We have had many long conversations about the LCC difference between Herb Kelleher's outfit and Aussie LCC's as an example, and it would take way too long to recite, but the basic differences are that Kelleher engaged with his staff across ALL levels and he mandated that his managers did the same. He promoted from within and thus kept a large pool of experienced managers and frontline staff for extensive periods, often decades. Happy staff means a productive workforce, in turn the consumer scores a win, the staff score a win and the airline score a win. All staff reaped some reward financially from the company's performance, rather than a select group of silk tie wearing latte sipper's raping the staff for all they can. Basically the managers are engaged with staff at all levels (engagement by means of varying forms - respect, equity, fairness, communication and reasonableness to name a few points). When staff are required to 'go the extra mile' they do so knowing that it increases the longevity and viability of their job. The same cannot be said for the majority of todays LCC's.
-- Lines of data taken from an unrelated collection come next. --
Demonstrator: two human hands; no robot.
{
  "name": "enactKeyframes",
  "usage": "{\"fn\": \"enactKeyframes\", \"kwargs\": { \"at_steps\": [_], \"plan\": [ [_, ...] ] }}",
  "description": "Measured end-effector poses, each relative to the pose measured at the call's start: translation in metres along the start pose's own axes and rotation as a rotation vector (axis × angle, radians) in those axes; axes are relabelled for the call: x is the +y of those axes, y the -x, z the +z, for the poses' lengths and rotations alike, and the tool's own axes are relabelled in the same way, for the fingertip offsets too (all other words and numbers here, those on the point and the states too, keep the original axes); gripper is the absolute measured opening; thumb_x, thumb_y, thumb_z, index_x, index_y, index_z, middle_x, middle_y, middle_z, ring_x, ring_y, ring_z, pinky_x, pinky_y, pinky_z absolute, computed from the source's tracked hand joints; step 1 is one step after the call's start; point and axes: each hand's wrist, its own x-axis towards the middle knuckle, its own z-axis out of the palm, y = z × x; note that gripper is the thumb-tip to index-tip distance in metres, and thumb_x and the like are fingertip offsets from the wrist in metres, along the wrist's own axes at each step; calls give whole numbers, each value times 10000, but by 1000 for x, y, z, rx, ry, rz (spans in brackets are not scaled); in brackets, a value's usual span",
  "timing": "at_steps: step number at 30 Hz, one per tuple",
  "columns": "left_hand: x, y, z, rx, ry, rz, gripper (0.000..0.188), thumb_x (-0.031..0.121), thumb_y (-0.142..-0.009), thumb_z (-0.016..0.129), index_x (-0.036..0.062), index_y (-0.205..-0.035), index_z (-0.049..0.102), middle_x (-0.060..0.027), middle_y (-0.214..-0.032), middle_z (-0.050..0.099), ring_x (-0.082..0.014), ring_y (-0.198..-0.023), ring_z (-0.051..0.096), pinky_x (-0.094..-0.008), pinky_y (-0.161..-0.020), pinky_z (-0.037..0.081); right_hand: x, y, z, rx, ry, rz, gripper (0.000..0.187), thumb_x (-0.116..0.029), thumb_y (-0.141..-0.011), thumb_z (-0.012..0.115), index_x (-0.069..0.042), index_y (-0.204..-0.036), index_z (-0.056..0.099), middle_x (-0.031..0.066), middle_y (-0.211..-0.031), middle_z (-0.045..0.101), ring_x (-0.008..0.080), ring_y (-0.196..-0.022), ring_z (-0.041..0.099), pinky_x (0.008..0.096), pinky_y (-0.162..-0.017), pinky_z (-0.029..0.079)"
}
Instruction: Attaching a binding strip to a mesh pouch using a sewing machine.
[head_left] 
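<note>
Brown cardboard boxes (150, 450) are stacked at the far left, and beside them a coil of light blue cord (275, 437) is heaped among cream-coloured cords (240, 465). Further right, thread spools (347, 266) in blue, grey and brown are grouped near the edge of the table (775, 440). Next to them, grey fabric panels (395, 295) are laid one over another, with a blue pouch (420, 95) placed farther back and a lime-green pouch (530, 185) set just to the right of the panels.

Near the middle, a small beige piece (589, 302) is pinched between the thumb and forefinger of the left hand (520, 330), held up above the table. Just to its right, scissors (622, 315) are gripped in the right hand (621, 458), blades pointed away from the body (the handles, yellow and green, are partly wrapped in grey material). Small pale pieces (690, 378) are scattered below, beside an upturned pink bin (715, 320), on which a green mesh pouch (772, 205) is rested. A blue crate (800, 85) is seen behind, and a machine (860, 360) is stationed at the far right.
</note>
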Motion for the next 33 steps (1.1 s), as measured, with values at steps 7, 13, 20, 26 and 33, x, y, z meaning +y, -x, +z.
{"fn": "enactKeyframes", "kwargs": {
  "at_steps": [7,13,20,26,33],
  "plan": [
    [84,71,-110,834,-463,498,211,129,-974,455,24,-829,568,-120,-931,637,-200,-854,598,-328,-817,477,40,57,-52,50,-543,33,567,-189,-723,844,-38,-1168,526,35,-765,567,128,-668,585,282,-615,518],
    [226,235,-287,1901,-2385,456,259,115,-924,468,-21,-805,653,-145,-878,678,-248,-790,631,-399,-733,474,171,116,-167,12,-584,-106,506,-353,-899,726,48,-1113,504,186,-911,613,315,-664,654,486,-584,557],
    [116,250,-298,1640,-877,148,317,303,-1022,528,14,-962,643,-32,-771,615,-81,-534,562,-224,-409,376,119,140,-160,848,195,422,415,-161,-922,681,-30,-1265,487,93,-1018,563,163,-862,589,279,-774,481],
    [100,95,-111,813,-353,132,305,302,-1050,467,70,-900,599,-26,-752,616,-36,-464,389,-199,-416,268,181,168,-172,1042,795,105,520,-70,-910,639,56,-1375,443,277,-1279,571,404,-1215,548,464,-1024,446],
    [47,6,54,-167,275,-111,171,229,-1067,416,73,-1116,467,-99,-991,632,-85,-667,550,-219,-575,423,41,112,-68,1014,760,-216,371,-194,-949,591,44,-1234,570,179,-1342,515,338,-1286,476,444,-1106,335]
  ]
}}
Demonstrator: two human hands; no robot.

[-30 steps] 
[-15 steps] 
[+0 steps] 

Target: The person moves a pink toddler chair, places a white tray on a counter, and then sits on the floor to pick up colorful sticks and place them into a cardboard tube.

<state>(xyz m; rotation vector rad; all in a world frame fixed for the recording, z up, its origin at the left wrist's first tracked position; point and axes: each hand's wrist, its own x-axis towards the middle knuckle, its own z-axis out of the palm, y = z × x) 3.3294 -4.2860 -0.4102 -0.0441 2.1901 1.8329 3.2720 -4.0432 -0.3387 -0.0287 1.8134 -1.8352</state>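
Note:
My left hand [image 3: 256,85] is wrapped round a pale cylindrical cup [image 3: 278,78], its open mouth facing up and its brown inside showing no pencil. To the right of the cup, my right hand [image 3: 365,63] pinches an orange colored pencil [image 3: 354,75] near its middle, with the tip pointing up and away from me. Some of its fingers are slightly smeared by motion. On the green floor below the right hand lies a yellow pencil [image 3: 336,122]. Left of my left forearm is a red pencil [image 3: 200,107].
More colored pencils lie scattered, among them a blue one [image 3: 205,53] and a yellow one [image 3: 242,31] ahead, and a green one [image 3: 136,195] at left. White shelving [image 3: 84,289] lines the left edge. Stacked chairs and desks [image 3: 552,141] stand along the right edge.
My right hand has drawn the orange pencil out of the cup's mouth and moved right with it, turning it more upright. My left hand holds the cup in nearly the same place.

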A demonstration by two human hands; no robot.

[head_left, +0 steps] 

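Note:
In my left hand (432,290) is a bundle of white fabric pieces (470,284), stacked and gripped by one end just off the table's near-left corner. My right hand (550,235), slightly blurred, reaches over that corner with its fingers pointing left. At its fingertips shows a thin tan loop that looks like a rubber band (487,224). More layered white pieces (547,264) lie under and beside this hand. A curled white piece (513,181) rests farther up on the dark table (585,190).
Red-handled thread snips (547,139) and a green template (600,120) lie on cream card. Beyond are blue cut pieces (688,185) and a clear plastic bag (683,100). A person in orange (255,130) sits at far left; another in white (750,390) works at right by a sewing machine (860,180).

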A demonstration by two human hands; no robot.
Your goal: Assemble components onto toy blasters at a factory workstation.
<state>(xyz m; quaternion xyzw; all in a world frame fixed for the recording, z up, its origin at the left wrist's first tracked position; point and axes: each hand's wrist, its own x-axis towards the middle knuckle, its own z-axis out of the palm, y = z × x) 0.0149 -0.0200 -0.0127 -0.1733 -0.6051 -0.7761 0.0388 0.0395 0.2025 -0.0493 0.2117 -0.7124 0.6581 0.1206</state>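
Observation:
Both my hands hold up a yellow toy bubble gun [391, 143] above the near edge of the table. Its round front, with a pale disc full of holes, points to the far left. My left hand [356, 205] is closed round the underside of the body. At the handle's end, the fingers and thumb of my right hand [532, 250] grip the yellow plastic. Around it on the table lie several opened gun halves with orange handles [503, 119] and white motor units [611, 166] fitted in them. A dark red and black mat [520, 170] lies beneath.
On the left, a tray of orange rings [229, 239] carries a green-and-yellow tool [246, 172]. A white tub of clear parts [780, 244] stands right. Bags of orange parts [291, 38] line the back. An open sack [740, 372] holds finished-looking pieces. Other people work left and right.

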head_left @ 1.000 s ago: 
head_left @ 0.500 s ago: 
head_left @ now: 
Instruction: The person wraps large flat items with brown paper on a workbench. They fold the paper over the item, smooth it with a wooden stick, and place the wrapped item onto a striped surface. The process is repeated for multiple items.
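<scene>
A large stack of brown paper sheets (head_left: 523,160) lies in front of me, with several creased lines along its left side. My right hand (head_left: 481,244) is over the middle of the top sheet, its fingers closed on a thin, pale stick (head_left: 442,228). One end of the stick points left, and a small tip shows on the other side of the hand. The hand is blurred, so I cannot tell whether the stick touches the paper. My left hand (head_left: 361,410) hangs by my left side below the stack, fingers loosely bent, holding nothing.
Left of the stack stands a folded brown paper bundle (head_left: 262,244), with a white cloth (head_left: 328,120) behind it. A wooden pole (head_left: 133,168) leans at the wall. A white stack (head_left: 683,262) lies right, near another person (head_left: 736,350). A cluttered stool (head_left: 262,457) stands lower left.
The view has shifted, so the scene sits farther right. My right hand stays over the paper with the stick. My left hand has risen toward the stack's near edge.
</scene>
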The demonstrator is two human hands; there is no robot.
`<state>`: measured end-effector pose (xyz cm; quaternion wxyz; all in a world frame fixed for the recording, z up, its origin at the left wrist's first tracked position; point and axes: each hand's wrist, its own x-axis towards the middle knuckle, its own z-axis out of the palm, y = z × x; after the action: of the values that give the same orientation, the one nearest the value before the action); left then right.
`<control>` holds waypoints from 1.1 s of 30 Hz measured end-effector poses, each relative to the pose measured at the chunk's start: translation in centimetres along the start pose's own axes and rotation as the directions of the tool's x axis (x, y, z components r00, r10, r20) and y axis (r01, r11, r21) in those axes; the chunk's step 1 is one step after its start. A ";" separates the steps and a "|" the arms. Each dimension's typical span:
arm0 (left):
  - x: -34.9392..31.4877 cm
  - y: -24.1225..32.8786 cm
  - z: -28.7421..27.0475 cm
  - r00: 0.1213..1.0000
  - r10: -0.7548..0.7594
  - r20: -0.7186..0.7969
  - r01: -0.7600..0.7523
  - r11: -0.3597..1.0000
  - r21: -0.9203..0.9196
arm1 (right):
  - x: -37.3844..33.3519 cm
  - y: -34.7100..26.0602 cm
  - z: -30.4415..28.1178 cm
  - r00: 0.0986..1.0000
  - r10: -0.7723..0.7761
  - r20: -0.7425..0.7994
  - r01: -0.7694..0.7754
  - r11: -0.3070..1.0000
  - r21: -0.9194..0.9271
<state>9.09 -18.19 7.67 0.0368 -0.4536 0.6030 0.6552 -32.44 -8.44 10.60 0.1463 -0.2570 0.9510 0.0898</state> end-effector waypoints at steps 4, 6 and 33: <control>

Southwest also has maintained it's pride due to a majority happy workforce. This doesnt mean they have not had some issues over the years, but in general those issues are very minimal when compared to other airlines that operate under a similar framework. They have remained financially viable through almost their entire existence, but the GFC bit them hard and some maintenence cutting saw a few issues arise as well as some 'FAA punitive action', but in all they keep making some profit each year without the need to enforce mass retrenchments or mergers to survive. Management lead by example during the good periods AND during cyclic downturns and do not resort to shafting the workforce as their first avenue of cost cutting. No senior managers earn multi million dollar packages for not performing.

So basically yes, the book is pretty accurate. Kelleher was similar to our very own Clive Palmer from what I understand. Everybody gets their palms greased for earning their organisation a quid. Sounds ok to me.....

Last edited by gobbledock; 31st Dec 2010 at 10:49.